Activate CloudWatch API logging. Also, configure execution logging.

Note: When you configure the logging settings, set the logging level to Error and info logs and select Data tracing. These settings provide you with the full request and response logs.

To identify the cause of the errors, review the REST APIs execution logs in CloudWatch. Then, troubleshoot the issue based on the error message that you receive.

Troubleshoot "There was an internal error while executing your request"

You receive the following error message:

"Error: Execution failed due to configuration error: There was an internal error while executing your request"

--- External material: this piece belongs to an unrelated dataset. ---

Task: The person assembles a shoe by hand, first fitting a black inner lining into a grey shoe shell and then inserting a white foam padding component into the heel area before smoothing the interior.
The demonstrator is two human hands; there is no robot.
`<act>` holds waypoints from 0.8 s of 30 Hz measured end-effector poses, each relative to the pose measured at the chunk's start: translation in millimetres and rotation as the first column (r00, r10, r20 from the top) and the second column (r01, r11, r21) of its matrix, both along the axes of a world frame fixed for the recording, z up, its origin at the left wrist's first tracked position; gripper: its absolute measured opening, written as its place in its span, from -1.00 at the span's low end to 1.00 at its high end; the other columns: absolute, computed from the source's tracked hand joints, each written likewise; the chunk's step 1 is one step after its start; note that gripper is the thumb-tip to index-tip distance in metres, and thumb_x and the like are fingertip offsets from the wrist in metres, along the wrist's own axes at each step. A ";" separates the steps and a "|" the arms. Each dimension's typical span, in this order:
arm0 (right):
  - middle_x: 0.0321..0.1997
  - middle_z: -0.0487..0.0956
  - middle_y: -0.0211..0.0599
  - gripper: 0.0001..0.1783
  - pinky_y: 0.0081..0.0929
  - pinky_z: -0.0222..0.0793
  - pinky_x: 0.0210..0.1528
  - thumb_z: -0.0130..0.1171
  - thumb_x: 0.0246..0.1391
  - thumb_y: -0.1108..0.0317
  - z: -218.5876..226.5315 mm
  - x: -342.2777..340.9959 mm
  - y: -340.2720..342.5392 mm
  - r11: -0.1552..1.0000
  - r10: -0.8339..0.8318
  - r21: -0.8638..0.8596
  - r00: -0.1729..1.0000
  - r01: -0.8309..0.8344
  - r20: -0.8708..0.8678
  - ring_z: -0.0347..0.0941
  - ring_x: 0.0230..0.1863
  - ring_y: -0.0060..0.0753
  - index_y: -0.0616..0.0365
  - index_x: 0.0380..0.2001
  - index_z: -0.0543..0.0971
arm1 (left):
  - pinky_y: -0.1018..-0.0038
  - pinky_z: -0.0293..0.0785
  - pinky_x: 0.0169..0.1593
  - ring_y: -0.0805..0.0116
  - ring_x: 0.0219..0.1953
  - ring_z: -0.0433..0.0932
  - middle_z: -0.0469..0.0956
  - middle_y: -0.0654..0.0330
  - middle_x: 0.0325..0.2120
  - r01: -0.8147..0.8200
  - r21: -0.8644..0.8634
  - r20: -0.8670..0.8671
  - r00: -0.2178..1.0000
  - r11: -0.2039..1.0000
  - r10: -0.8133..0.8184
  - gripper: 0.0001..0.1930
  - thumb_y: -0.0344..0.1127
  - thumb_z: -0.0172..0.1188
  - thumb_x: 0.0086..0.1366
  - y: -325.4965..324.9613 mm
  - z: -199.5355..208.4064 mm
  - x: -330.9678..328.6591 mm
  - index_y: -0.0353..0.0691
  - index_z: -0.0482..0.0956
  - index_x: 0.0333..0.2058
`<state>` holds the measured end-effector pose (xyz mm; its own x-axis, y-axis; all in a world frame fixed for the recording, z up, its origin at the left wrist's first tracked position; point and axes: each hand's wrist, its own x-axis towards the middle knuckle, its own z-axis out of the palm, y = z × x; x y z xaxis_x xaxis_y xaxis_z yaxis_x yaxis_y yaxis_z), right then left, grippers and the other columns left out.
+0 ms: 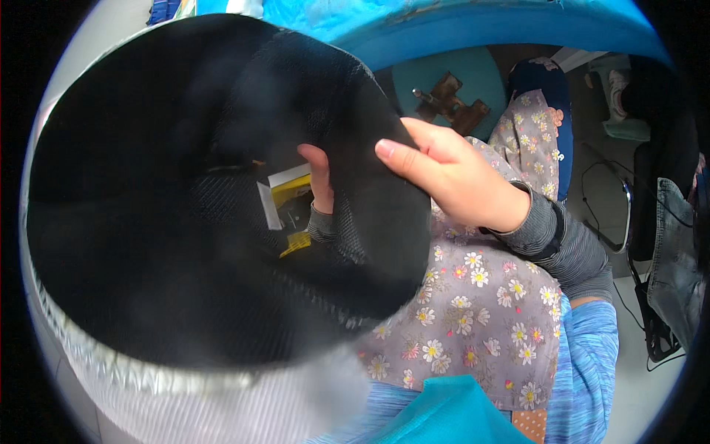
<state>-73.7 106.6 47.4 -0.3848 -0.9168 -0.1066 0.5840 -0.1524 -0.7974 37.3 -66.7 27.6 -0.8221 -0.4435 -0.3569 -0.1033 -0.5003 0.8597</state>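
A large, round black fabric piece (148, 148), with a white pleated outer edge, fills the left and middle of the head view. Its exact kind cannot be told; it looks like a wide brim or sleeve with a hole in the middle. At its right edge, my right hand (462, 174) is closed on the fabric, thumb on top and fingers hidden behind. Through the hole, part of my left hand (318, 174) shows, with one digit upright and a grey striped cuff below. The rest of that hand is hidden.
Beyond the hole lies a yellow, black and white printed item (292, 196). A blue plastic-like cover (503, 26) spans the back. Under it, a rusty metal part (451, 103) rests on a teal round surface (414, 70). A flowered apron (473, 303) covers my lap; cables hang at right.
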 end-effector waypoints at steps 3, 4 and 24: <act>-0.23 0.58 -0.50 -0.67 -0.63 0.46 -0.22 0.01 0.39 0.21 -12.0 0.8 -15.6 0.955 -0.278 -0.111 0.961 0.275 -0.009 0.48 -0.23 -0.72 0.24 0.01 0.48 | 0.22 0.36 0.24 0.17 0.14 0.47 0.46 0.02 0.13 0.017 0.029 -0.118 0.993 0.999 -0.013 -0.08 0.32 0.24 0.14 -3.7 -7.0 3.2 -0.40 0.33 0.20; -0.18 0.58 -0.49 -0.68 -0.58 0.46 -0.15 0.02 0.39 0.23 -11.8 -0.3 -15.6 0.949 -0.293 -0.115 0.956 0.295 0.031 0.47 -0.17 -0.67 0.23 0.03 0.48 | 0.21 0.35 0.25 0.16 0.16 0.46 0.45 0.01 0.14 0.026 0.033 -0.188 0.982 0.999 -0.019 -0.05 0.34 0.25 0.11 -2.5 -13.2 7.5 -0.40 0.32 0.22; -0.39 0.51 -0.40 -0.67 -0.67 0.25 -0.50 -0.05 0.35 0.05 9.9 -11.0 16.1 0.985 0.104 0.090 0.930 -0.144 0.354 0.43 -0.48 -0.62 0.08 -0.14 0.48 | 0.01 -0.04 0.43 0.26 -0.11 0.60 0.59 0.36 -0.36 -0.374 -0.926 -0.319 0.687 0.059 -0.653 -0.66 -0.04 0.44 0.08 -8.3 88.4 -61.3 -0.05 0.50 -0.32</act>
<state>-84.8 122.6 57.3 -0.1893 -0.9292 -0.3175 0.8352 0.0176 -0.5496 -24.0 -75.1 116.0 -0.6214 0.2409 0.7456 0.6517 0.6871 0.3212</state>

To resolve this issue, check the following configurations:

• The VPC link load balancer exists and wasn't deleted.
• The VPC link is in the Available state. If the VPC link is in the Failed state, then you must create a new VPC link and associate the link with your API.
  Note: Deploy the API after you modify the integration request.
• The VPC link endpoint connection that's associated to your target Network Load Balancer is in the Available state.
• You listed the AWS Region-specific API Gateway account ID in Allow principals.
• An endpoint connection from the API Gateway account in the endpoint service's Endpoint connections is in the Available State.
• If API Gateway references the VPC ID with a stage variable, then verify that the VPC link ID is correct.
• The VPC link load balancer listens on the HTTP/HTTPS port that you configured the request for. Make sure that you configured the listeners for the correct port, and the network ACLs don't block the request.
• The target group accepts the request. The network ACLs must allow inbound and outbound traffic, and the security groups must allow inbound traffic for the configured ports.
• If the request returns an "HTTP 500" status code error, then the connection might receive TCP total number of reset (RST) packets. The backend server must be running. Also, a service must be running on the backend target of the target port. Verify that the backend target listens on the target port.
• You deactivated inbound rules for AWS PrivateLink traffic. The Enforce inbound rules on PrivateLink traffic option applies all inbound and outbound security group rules to traffic from the VPC link. If you don't configure the security group to allow traffic from the VPC link, then the security group might block API Gateway traffic.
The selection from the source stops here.